## The task:
Go to the line in the entries below that holds "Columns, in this" and repeat exactly from there through the line that holds "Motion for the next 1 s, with", inclusive.

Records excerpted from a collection
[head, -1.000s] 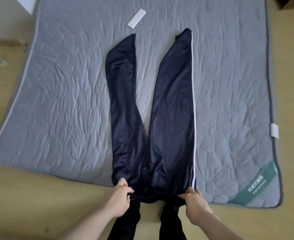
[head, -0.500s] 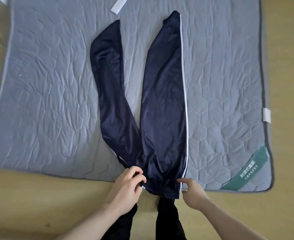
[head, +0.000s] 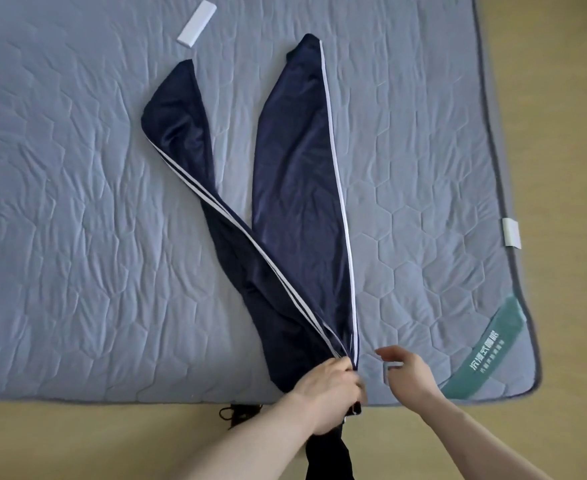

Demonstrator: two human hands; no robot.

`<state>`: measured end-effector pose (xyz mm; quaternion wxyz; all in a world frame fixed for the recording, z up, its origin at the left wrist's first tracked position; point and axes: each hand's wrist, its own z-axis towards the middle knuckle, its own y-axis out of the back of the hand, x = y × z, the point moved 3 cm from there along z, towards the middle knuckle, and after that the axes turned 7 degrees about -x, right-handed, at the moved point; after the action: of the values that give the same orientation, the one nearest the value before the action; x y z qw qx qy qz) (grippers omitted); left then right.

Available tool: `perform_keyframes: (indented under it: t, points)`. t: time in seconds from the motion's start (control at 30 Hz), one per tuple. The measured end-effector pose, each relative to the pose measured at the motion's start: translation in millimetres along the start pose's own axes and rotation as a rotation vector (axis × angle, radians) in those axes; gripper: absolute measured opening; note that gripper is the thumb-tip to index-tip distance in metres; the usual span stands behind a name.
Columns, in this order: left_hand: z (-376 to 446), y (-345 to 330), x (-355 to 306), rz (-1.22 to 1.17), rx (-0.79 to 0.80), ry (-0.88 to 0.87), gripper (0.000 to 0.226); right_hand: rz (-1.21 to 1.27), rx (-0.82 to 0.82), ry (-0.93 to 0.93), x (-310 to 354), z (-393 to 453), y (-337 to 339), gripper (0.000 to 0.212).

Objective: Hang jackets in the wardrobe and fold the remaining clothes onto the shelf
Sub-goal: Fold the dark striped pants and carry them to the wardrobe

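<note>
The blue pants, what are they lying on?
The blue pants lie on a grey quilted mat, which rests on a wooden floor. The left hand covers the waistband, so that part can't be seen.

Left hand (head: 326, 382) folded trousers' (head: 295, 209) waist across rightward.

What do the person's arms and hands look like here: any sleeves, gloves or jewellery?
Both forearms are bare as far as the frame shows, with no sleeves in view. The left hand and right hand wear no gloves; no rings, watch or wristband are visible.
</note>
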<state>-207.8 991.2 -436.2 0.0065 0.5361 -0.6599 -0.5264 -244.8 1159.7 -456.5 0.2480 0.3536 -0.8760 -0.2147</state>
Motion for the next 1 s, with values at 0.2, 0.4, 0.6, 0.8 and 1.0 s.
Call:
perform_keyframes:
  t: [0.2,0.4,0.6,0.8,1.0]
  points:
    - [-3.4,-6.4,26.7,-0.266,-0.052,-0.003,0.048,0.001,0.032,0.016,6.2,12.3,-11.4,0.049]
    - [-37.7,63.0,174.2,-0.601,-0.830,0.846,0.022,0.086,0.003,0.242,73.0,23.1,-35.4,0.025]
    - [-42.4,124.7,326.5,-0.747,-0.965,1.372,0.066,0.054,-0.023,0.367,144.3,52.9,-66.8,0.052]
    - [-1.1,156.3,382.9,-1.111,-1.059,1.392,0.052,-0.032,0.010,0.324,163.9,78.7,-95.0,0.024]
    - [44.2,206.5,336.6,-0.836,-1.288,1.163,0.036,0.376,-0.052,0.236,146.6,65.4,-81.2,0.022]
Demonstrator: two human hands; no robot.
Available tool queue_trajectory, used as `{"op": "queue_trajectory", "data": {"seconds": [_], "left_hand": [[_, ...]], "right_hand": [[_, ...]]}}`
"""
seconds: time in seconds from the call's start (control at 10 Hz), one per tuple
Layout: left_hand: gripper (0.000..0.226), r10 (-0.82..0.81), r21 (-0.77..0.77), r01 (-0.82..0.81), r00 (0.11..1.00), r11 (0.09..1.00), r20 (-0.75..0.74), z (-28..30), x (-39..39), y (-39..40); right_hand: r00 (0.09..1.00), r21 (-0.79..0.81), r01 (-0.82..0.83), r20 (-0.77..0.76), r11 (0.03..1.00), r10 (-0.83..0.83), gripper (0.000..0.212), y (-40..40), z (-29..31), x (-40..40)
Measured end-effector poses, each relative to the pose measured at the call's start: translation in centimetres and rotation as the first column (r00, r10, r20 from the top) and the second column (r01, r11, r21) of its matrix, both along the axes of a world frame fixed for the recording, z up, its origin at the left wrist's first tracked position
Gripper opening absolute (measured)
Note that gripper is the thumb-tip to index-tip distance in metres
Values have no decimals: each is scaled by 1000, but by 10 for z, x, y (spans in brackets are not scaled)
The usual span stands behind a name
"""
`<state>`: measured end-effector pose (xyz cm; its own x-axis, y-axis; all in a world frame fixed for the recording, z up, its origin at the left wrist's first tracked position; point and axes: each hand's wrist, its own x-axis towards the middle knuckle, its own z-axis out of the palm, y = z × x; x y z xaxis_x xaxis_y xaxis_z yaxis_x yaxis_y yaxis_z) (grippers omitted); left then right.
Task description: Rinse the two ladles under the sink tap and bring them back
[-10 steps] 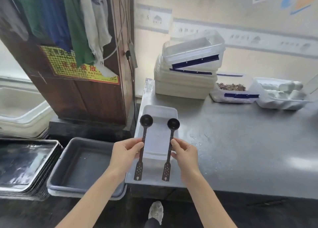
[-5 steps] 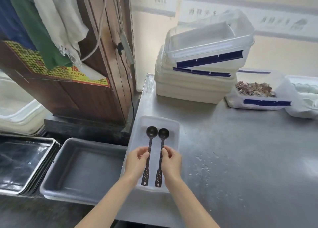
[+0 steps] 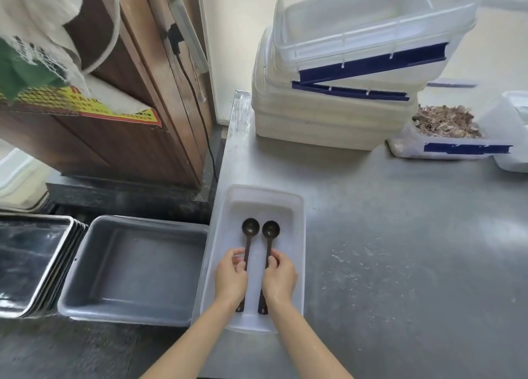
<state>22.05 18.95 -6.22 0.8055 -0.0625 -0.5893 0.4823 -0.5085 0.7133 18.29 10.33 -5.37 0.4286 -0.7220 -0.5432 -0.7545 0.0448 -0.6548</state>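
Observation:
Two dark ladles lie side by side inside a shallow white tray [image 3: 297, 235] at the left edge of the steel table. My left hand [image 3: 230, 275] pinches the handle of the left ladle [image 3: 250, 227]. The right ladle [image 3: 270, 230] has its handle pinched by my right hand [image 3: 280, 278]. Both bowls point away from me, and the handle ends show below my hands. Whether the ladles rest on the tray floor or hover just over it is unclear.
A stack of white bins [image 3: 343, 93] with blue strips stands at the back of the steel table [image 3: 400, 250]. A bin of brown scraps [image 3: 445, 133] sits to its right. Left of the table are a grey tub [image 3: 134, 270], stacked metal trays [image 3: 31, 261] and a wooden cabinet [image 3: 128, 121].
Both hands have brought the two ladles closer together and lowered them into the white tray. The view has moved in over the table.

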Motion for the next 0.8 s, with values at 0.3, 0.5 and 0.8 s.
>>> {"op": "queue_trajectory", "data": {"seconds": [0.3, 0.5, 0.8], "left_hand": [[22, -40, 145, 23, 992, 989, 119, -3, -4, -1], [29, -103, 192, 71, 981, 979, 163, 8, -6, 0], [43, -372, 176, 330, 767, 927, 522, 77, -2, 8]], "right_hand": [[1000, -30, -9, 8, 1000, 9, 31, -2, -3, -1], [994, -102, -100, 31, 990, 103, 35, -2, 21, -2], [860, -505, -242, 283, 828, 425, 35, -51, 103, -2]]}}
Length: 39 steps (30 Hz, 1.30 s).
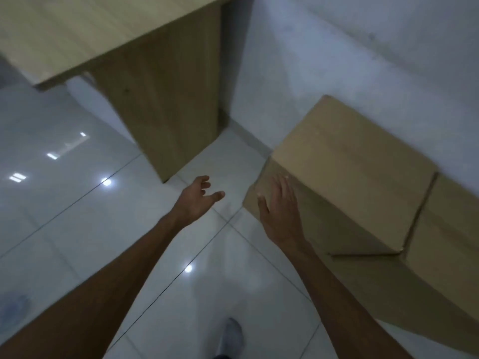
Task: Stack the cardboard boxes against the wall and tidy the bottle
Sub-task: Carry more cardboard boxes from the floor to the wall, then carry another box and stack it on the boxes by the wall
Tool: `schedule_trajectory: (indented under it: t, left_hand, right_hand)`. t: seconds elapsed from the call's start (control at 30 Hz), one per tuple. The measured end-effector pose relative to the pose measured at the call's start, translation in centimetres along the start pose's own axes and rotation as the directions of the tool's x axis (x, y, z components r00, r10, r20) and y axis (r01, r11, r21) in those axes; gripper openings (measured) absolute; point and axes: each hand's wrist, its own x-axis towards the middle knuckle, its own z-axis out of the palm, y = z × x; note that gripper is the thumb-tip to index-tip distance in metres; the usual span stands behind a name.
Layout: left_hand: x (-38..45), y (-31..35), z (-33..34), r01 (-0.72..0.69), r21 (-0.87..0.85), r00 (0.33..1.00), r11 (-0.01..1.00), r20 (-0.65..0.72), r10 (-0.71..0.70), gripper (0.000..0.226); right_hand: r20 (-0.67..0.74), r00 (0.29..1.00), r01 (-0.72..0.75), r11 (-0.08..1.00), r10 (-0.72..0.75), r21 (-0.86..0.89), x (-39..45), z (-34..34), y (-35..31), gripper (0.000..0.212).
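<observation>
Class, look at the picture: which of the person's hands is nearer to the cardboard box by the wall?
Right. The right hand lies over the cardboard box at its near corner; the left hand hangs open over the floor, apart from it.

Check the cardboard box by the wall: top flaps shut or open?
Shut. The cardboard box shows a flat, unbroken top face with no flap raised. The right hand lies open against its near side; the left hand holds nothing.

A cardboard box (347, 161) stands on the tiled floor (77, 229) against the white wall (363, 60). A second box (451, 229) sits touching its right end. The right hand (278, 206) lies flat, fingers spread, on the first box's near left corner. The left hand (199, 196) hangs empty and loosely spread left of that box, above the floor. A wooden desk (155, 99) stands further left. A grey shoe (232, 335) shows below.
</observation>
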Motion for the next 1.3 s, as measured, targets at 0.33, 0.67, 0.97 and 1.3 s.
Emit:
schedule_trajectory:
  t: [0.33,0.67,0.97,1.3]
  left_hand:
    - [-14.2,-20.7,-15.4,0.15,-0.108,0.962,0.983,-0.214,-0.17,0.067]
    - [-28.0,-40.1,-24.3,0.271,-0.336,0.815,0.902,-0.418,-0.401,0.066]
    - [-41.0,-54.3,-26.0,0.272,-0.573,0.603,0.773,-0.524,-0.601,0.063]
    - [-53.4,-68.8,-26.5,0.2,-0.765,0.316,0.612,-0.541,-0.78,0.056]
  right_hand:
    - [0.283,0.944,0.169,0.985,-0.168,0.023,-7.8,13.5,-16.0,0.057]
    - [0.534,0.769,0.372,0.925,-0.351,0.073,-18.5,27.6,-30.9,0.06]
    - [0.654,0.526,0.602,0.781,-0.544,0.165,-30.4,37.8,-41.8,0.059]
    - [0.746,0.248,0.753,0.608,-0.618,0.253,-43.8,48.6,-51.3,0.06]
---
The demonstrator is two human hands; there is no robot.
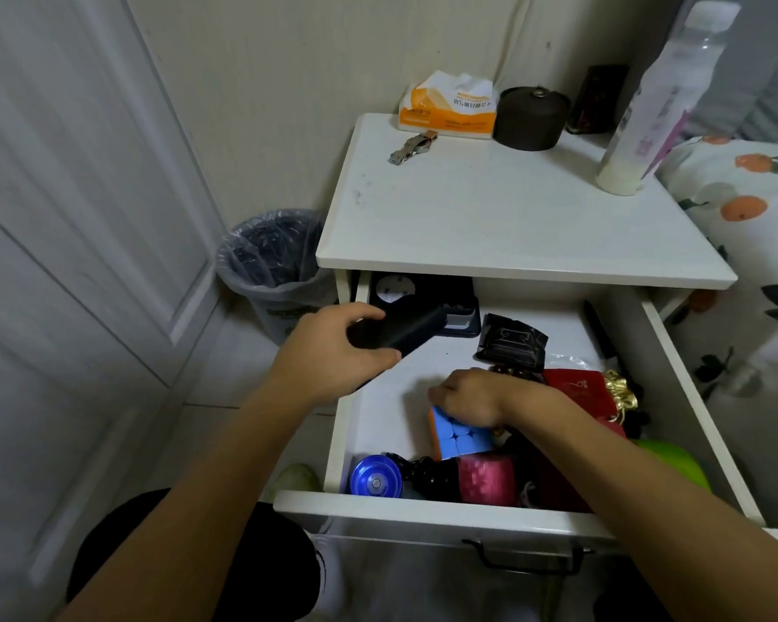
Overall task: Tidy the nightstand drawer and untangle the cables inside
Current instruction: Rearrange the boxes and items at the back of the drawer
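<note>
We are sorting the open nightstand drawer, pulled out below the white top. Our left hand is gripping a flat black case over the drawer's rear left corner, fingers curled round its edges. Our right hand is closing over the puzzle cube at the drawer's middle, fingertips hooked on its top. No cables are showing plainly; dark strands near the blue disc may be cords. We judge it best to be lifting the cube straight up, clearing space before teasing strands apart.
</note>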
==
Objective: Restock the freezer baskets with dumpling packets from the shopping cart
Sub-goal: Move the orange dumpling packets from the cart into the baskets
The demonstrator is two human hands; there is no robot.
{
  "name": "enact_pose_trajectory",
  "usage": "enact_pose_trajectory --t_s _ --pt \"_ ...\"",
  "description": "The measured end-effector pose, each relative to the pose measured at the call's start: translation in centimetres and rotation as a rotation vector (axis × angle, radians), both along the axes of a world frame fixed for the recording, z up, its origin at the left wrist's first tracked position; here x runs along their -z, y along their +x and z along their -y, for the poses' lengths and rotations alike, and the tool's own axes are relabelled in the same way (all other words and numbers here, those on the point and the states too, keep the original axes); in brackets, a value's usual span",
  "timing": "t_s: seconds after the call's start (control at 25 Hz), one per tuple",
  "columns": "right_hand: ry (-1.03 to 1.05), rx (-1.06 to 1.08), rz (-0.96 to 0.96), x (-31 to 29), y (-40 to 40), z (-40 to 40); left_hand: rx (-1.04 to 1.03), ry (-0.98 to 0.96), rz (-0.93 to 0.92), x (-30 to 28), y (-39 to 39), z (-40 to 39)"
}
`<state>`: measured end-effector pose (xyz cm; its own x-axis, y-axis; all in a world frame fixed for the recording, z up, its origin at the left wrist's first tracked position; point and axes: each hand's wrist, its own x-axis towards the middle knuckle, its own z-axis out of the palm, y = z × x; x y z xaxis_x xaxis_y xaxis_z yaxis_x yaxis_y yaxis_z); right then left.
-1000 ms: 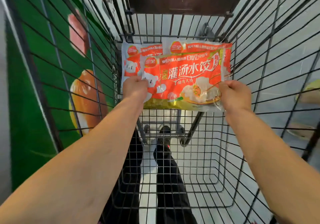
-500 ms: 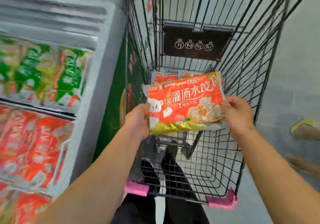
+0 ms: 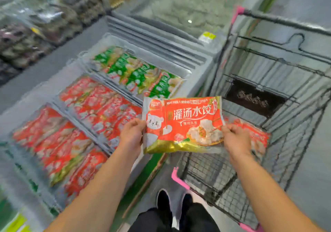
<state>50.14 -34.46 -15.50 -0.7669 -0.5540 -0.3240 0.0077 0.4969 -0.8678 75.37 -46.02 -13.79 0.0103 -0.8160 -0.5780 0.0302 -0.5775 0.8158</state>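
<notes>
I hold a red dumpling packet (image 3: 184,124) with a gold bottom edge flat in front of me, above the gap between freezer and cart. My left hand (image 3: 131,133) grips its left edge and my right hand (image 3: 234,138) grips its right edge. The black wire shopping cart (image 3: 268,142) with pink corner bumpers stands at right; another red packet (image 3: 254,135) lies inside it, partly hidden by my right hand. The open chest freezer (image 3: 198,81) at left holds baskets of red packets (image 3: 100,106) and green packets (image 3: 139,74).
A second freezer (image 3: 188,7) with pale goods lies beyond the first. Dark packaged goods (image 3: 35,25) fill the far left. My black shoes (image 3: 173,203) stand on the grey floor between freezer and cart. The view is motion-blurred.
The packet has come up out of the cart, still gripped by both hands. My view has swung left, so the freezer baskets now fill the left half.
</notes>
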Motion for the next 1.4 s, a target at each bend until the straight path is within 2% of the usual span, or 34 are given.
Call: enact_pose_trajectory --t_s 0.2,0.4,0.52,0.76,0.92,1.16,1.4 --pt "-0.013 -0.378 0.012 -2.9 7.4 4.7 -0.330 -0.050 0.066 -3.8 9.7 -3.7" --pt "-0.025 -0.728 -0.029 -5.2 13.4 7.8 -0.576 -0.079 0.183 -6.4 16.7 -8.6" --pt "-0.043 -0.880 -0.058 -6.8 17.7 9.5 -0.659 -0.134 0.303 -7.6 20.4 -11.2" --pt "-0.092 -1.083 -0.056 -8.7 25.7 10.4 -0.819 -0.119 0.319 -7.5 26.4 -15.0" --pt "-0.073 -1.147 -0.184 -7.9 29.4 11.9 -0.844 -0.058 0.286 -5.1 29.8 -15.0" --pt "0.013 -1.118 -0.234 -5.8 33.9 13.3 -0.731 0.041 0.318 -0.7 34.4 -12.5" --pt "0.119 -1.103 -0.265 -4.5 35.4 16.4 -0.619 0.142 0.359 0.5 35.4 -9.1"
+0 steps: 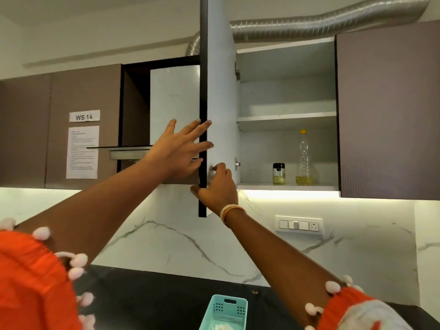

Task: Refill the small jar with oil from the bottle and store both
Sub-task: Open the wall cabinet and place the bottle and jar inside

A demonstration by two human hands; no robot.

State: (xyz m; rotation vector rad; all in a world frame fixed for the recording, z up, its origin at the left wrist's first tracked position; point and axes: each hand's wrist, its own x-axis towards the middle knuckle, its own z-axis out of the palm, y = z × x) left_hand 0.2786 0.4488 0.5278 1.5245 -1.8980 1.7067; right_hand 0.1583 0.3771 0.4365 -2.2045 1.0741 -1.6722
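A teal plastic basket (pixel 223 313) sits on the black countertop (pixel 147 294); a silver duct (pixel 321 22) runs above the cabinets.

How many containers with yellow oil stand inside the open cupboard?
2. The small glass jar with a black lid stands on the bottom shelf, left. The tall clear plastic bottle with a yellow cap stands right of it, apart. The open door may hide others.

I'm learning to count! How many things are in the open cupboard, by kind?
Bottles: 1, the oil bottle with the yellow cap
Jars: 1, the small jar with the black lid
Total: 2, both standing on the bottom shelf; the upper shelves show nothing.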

## Final answer:
Columns, in this order: left_hand: z (-376 to 446), y (-345 to 330), x (-355 to 306), rz (-1.22 to 1.17), rx (-0.79 to 0.80), ry (-0.88 to 0.87), gripper (0.000 to 0.226); right_hand: rz (-1.21 to 1.27), rx (-0.82 to 0.82), ry (-0.93 to 0.93), x (-310 to 354), z (-393 to 453), y (-337 to 339), gripper (0.000 to 0.212).

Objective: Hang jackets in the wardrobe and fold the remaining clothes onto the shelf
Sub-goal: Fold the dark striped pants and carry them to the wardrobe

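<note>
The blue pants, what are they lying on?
The blue pants lie on a grey quilted mat, which rests on a wooden floor. The left hand covers the waistband, so that part can't be seen.

Left hand (head: 326, 382) folded trousers' (head: 295, 209) waist across rightward.

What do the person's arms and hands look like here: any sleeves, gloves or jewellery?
Both forearms are bare as far as the frame shows, with no sleeves in view. The left hand and right hand wear no gloves; no rings, watch or wristband are visible.
</note>
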<state>-207.8 991.2 -436.2 0.0065 0.5361 -0.6599 -0.5264 -244.8 1159.7 -456.5 0.2480 0.3536 -0.8760 -0.2147</state>
Motion for the next 1 s, with values at 0.2, 0.4, 0.6, 0.8 and 1.0 s.

This answer is now complete.